WHAT THE EXERCISE ASKS: Only the lines of the data below from the one with "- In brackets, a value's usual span" through the one with "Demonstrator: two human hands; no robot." are wanted. Repeat them exactly.
=== Begin Enclosure ===
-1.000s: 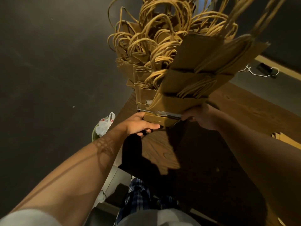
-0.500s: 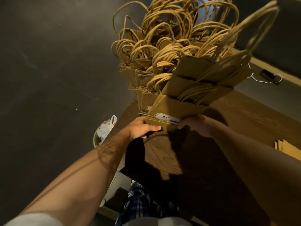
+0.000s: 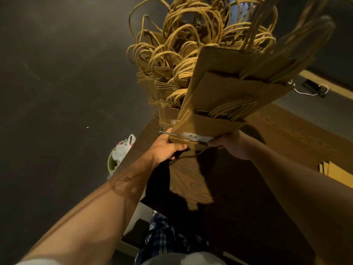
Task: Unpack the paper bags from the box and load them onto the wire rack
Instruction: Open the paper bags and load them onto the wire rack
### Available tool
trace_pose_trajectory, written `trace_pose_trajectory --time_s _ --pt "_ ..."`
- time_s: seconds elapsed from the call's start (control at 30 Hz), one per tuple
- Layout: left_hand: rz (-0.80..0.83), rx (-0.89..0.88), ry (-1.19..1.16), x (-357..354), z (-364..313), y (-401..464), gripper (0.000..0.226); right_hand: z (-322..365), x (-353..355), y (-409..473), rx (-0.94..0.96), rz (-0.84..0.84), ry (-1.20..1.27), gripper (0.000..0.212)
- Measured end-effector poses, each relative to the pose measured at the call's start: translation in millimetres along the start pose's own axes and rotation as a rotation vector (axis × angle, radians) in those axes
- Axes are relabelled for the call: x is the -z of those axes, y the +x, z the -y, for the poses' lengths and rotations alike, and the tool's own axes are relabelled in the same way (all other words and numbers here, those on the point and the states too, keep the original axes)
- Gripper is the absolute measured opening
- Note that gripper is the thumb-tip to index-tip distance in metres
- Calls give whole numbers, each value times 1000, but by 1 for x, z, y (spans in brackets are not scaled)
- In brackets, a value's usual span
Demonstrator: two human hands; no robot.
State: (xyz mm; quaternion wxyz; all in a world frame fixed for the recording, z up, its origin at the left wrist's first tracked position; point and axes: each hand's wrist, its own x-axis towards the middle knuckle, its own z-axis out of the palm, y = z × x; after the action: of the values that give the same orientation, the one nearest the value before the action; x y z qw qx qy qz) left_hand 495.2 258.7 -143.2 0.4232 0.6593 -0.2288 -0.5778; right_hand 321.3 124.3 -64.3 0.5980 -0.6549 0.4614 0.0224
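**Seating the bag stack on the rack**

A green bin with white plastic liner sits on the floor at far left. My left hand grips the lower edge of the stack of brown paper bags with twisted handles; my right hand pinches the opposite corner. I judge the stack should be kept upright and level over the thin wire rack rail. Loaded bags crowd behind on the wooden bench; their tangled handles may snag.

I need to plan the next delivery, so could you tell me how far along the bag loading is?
Done: many brown paper bags with twisted handles already stand packed in the wire rack on the wooden table. In hand: the left hand and right hand both grip the bottom of another bundle of bags at the rack's front. Left: seating this bundle; the box is out of view, so the remainder is unknown.
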Motion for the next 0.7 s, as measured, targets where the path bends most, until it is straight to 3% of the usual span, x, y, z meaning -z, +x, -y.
trace_pose_trajectory --time_s 0.23,0.33,0.47,0.6,0.7 --pt "-62 25 -65 -1 3 -4 23 -11 -16 5 -32 88 -131 45" --pt "-151 41 -27 -5 4 -1 19 -16 -25 0 74 29 -46 47" --pt "-221 115 146 -4 1 5 25 -34 -24 -3 232 -149 -2 38" --pt "-220 167 365 1 -9 3 45 -27 -27 2 173 -121 -119 34" --pt "-229 133 583 12 -18 -10 43 -19 -26 4 100 -39 -154 30"
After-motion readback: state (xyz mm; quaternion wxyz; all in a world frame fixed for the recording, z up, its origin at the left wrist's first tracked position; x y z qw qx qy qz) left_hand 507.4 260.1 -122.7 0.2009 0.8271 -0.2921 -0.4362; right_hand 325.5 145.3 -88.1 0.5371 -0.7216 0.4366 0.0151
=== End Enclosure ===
TASK SOLUTION:
- In brackets, a value's usual span
Demonstrator: two human hands; no robot.

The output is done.